Журнальный клуб Интелрос » Фома » №2, 2018
— Игорь Яковлевич, я знаю, Вы не любите, когда говорят о вашей пьесе как об агитации «против абортов». Тем не менее один из самых драматичных эпизодов в ней связан с риском, что главная героиня прервет свою беременность.
— И все равно, этот факт — только составляющая жизни героини и ее еще не родившихся детей. То, на что хочет решиться отчаявшаяся мать, — только повод для более серьезного разговора. Я попытался подойти к этой теме максимально осторожно, потому что знаю, с какой агрессией порой воспринимаются агитационные ролики, лозунги, брошюры, плакаты, призывающие женщин не совершать это преступление. Поэтому, честно признаюсь, взялся за эту работу с большой опаской и желанием очень ненавязчиво, очень тонко эту тему затронуть.

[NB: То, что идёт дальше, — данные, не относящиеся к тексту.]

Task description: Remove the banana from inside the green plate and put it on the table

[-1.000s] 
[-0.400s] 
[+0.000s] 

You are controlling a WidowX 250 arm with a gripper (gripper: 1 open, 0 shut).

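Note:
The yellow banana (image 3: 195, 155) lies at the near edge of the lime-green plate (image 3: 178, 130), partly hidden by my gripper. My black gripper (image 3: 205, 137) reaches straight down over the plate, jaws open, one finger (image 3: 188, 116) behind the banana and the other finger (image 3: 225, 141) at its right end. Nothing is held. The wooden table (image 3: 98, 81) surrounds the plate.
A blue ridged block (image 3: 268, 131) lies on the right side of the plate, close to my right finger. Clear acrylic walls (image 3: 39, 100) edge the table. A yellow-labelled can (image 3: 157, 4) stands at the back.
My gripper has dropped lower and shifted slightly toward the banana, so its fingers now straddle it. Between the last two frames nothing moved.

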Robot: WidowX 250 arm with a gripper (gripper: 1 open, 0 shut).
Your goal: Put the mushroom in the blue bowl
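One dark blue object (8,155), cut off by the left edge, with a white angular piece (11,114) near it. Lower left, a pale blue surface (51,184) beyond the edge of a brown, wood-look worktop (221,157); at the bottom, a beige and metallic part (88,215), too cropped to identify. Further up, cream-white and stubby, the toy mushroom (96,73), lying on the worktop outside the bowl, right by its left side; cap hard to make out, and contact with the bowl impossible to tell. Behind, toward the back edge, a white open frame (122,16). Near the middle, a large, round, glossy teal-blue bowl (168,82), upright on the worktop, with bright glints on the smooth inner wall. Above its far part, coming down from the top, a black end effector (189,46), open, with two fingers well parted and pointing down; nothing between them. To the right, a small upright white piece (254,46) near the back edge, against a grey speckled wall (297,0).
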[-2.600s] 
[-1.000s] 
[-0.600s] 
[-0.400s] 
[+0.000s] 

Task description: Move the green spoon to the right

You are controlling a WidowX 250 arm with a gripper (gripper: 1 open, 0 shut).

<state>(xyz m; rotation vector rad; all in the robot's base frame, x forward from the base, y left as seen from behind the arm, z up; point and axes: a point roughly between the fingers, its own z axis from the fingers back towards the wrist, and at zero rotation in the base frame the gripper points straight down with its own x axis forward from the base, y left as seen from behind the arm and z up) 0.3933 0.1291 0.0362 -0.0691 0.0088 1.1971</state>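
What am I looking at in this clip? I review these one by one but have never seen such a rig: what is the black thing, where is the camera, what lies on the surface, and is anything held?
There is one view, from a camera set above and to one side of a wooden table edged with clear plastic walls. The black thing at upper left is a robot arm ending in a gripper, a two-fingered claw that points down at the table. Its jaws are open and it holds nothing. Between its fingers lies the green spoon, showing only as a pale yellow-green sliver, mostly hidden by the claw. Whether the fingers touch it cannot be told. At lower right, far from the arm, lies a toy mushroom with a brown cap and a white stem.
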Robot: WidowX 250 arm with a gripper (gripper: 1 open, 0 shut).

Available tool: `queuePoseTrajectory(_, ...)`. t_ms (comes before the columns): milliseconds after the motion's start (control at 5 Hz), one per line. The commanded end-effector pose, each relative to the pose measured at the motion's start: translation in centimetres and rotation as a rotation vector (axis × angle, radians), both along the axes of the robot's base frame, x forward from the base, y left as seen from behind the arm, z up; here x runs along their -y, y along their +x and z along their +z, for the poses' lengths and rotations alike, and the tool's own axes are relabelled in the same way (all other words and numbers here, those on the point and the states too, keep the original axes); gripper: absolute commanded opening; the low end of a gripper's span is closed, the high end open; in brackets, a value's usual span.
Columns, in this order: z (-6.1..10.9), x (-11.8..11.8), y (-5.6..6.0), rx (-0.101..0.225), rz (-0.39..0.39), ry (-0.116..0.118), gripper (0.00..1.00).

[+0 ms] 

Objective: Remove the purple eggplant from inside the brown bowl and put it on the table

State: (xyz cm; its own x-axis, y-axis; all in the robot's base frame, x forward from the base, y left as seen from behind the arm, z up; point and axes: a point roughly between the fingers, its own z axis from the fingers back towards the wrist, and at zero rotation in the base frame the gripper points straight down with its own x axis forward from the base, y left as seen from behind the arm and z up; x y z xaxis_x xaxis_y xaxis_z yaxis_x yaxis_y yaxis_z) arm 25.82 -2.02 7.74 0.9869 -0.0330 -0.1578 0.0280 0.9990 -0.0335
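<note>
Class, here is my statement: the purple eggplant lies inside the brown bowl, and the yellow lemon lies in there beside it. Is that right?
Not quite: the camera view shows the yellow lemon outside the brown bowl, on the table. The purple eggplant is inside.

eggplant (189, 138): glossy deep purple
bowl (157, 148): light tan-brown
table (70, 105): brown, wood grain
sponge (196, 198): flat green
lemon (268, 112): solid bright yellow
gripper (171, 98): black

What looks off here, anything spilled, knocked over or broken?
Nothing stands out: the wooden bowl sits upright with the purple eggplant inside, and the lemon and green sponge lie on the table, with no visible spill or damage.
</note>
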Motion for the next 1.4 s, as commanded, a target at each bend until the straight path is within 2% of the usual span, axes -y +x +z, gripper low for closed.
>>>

— А Вы можете немного рассказать о сюжете?
— Конечно. Первое действие происходит как бы в утробе матери, где близнецы, брат и сестра, готовятся к выходу в мир людей. Я очень хочу, чтобы зритель влюбился в этих маленьких человечков — и по-моему, это должно получиться: они забавные, смешные, любознательные, талантливые, они постоянно конфликтуют, что-то друг другу доказывают и через это выходят на очень важные темы. Они слышат окружающий мир, переживают события, которые происходят с родителями… И вдруг слышат страшное слово: «Аборт».
Во всем спектакле это слово звучит только один раз. Очень тихо и очень страшно. И, как мне кажется, одно это слово может произвести гораздо большее впечатление, чем любой агитационный ролик.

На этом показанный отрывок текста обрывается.